### Directions
Scan the entries for the word "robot" and return every line that has it.

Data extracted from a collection
+ + + +

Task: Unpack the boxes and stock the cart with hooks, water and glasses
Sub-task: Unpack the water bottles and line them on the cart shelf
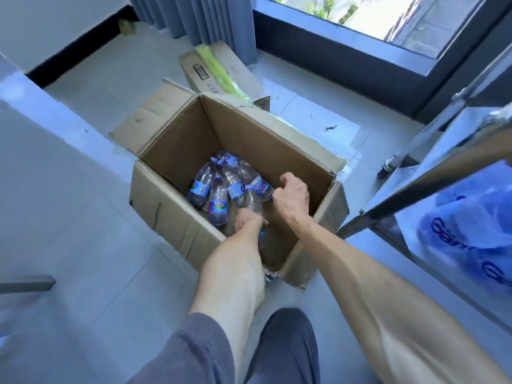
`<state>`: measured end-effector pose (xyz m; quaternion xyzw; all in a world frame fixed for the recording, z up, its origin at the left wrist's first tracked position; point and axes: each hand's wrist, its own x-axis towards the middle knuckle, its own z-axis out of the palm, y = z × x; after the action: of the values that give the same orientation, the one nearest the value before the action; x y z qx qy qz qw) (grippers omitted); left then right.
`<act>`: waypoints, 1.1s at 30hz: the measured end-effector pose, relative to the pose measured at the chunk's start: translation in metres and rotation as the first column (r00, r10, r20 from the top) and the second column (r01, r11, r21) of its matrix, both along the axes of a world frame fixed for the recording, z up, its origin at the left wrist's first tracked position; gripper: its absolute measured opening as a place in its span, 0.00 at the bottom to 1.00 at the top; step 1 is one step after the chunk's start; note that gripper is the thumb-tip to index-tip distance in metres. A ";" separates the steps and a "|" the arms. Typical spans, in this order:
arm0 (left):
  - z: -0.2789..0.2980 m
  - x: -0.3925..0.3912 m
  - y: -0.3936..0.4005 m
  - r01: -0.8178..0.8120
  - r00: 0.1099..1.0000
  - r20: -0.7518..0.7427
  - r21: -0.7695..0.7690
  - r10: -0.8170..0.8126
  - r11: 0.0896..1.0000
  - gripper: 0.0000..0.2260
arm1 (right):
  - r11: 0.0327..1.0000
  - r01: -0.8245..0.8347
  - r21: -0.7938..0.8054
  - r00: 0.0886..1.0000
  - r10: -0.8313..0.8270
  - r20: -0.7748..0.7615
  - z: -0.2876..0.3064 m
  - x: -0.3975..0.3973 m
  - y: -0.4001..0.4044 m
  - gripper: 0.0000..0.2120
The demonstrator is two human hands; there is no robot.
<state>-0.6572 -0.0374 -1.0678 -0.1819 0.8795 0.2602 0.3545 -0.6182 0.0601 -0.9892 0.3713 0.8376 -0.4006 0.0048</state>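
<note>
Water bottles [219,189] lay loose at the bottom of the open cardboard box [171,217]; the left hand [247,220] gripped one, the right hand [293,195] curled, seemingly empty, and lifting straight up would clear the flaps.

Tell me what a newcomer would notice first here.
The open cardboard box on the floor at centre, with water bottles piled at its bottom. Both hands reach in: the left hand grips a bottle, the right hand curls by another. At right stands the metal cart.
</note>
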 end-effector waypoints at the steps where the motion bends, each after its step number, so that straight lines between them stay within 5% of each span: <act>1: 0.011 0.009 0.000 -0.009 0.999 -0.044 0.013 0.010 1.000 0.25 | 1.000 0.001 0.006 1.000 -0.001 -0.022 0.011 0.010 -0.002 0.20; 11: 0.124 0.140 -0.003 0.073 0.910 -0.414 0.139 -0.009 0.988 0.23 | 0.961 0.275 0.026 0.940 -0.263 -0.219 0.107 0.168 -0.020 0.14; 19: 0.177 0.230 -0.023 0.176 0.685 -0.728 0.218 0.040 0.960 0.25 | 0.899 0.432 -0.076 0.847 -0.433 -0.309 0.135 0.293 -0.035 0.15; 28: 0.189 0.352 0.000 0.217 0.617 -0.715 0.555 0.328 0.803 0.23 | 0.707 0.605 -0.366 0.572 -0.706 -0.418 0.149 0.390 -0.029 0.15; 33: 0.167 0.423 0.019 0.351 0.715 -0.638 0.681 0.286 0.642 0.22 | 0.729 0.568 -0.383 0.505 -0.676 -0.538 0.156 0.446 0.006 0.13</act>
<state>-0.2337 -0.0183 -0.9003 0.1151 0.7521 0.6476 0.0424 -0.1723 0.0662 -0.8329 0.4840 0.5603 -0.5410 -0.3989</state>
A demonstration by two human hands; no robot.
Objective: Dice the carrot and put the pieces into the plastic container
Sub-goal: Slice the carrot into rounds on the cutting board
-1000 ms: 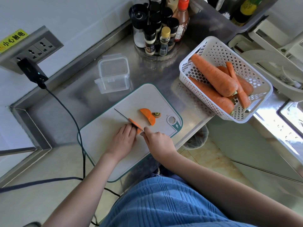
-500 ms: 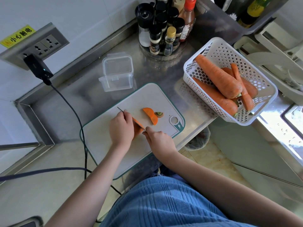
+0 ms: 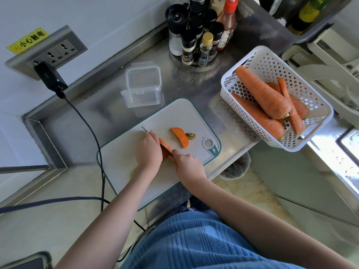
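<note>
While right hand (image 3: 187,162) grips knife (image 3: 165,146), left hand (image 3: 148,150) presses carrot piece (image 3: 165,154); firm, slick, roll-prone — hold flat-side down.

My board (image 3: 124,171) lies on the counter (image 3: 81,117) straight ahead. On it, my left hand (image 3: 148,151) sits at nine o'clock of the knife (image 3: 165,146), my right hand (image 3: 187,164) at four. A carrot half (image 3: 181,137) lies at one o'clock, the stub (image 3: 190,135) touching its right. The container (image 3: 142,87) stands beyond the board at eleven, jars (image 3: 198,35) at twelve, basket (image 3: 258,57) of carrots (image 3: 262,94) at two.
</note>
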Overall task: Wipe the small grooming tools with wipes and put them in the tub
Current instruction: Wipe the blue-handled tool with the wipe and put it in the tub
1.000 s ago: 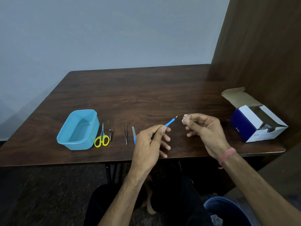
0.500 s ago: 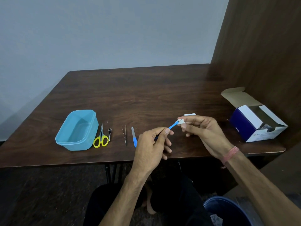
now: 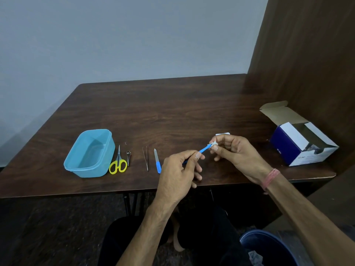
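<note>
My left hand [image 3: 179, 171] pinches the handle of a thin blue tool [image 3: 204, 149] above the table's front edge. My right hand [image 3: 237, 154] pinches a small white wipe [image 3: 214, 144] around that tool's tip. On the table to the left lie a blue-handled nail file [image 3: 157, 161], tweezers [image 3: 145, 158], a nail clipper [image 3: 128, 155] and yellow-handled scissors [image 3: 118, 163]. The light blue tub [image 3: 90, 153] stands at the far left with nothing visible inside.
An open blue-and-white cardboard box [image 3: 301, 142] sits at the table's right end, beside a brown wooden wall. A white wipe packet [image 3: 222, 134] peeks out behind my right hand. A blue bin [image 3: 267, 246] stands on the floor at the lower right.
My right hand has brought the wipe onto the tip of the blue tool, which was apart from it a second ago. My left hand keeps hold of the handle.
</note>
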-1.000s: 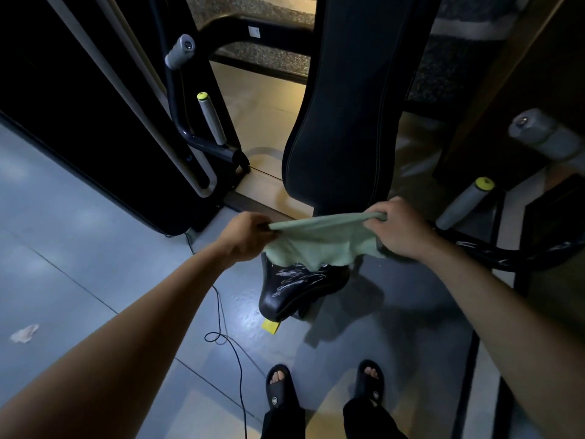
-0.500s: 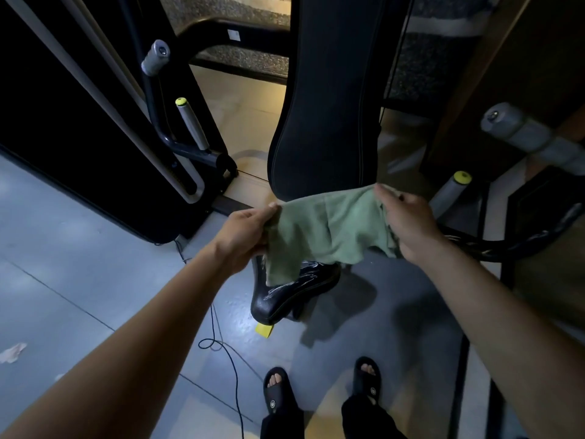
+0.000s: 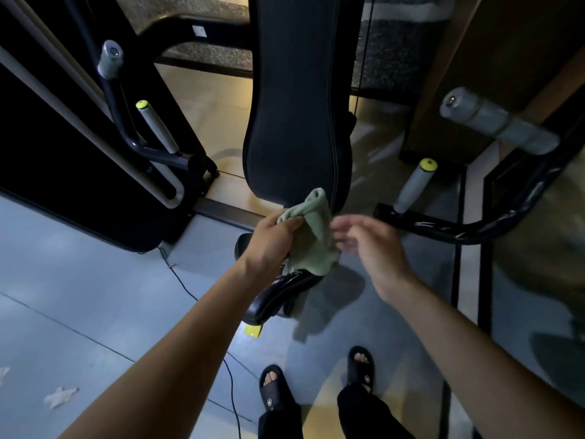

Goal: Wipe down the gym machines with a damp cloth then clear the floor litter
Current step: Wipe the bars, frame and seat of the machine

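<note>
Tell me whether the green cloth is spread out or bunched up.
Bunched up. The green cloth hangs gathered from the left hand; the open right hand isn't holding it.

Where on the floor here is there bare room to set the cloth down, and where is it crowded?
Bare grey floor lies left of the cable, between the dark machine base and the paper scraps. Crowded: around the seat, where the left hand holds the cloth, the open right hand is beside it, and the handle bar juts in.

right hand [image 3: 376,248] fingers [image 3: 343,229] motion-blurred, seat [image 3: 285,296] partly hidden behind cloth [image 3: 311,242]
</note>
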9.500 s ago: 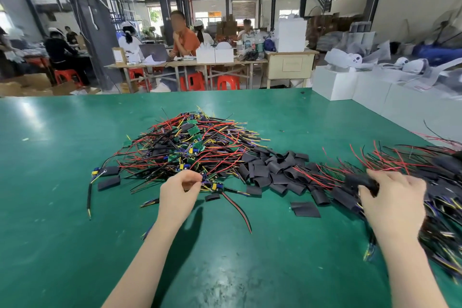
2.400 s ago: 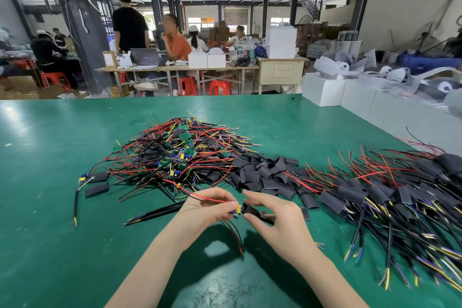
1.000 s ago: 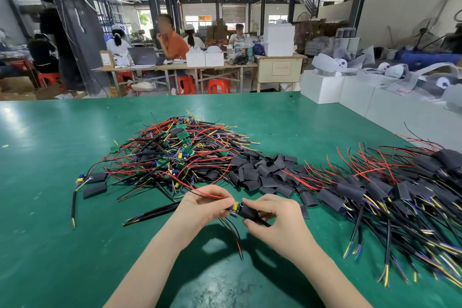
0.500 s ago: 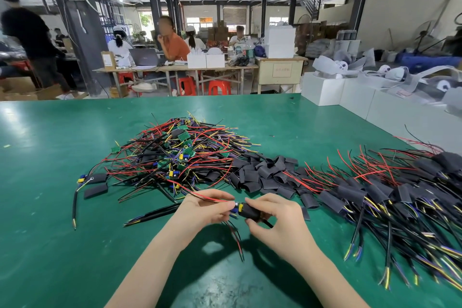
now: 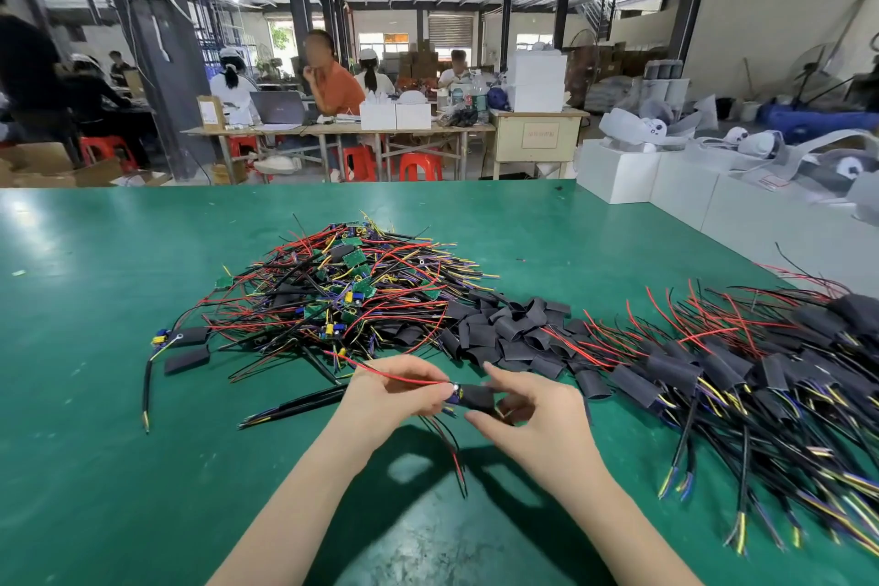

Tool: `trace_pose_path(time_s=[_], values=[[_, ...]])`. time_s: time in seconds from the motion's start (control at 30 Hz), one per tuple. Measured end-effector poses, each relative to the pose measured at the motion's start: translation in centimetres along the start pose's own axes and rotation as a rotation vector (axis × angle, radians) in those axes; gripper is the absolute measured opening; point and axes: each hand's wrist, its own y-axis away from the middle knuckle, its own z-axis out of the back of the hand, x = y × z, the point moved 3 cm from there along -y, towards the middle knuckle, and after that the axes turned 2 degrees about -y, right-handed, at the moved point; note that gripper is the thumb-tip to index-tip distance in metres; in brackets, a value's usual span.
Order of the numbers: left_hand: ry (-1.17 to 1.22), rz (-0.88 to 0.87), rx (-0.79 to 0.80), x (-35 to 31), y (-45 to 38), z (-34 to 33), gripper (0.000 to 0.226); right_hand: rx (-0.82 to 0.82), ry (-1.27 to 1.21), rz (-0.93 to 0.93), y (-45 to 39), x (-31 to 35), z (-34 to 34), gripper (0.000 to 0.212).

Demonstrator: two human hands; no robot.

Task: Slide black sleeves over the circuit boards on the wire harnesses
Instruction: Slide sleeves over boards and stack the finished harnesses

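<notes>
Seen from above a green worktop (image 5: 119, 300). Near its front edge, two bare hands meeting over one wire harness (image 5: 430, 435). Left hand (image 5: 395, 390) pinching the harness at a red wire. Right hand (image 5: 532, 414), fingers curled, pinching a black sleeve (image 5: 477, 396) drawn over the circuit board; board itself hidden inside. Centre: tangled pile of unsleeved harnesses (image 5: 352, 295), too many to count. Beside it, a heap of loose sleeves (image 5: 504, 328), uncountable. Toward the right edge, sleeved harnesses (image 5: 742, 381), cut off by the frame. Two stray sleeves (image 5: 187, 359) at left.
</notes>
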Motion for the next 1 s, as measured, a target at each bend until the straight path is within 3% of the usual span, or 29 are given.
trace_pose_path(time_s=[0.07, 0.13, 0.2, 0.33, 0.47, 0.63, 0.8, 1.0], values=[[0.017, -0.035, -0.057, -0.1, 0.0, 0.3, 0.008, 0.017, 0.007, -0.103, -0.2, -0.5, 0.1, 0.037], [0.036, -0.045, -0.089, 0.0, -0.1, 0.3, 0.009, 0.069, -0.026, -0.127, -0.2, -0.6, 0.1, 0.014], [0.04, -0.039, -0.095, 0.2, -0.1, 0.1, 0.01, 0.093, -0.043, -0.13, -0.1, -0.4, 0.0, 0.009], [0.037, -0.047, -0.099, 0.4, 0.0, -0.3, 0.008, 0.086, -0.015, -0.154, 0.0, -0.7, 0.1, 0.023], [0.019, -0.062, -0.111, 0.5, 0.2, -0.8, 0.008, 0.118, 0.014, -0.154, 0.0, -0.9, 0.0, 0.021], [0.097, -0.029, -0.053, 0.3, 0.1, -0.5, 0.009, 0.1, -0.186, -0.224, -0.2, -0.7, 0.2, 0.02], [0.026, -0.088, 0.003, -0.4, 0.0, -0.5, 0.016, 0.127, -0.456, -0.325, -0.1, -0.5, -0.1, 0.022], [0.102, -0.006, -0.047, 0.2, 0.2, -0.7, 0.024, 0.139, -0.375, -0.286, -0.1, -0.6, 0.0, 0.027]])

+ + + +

### Result below
The demonstrator is two human hands; there is no robot.
A demonstration by two human hands; no robot.
Demonstrator: two human hands; no robot.

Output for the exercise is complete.